Why do you think Jesus sends His disciples out as ‘lambs among wolves’ (v.3)?   What is this image seeking to convey?  Do you think that is still the experience of Christians today?  Does that resonate with your experience as a Christian?

In 10:12-15 Jesus talks about judgment being more bearable for certain towns than others.  Do you think Ipswich will be judged as a town, as well as people who live in Ipswich being judged as individuals?  Do you think there are different gradations to people’s experience of judgment?  …on what basis?

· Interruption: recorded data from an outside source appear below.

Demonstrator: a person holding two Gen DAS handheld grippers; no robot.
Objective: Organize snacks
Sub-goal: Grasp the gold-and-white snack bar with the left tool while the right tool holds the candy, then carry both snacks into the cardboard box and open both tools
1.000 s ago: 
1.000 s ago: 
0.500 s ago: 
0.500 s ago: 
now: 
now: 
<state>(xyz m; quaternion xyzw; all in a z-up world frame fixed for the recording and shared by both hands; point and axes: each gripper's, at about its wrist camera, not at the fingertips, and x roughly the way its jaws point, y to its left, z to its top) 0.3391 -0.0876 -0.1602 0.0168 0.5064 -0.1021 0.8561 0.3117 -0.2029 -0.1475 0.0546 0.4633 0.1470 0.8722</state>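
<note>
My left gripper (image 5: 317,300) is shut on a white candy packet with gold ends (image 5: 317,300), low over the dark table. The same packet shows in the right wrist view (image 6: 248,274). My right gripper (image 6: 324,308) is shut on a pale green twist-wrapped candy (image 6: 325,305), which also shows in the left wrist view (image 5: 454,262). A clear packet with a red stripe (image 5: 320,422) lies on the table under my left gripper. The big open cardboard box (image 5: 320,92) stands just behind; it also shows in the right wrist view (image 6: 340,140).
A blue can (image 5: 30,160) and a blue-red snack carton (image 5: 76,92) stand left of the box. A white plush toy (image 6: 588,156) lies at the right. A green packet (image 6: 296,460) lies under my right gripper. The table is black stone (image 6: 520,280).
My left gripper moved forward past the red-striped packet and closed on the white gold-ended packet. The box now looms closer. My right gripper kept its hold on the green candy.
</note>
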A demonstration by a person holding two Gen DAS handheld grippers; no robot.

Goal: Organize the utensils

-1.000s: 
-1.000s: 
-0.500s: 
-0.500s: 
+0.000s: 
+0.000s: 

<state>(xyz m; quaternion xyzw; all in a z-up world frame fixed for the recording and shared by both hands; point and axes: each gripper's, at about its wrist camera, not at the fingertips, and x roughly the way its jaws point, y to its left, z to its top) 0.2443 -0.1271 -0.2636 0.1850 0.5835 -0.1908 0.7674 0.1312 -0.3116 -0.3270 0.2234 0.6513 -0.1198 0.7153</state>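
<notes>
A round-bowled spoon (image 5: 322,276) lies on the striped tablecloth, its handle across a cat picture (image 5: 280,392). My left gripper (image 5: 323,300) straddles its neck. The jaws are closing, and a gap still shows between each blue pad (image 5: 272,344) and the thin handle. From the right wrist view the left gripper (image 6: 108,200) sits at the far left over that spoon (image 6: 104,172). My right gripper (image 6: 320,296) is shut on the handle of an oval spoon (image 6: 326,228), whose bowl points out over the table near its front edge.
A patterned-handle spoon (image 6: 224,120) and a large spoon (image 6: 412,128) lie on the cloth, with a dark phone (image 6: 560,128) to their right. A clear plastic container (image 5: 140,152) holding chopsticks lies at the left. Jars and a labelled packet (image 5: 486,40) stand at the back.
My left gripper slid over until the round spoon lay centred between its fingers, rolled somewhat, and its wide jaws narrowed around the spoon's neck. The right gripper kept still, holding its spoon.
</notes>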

Read 10:13 again carefully.  If Jesus knows what would have produced repentance in Tyre and Sidon, why didn’t He do that? 

What do you think their being given authority means (v.19)?  What does the exercise of that authority look like and achieve?  Do you think the Church still has this authority?

In light of their own experience in Acts, and indeed that of the persecuted Church throughout the ages, how do we make sense of Jesus’ declaration that nothing will harm them in v.19?

What is it that the Father has hidden (v.21)?  …and why is the Father pleased to hide them?  Can they be revealed again?  How?

How comfortable are you with Jesus’ use of the language of ‘chosen’ in 10:22?  Who does Jesus choose to reveal the Father to?  How does He do that?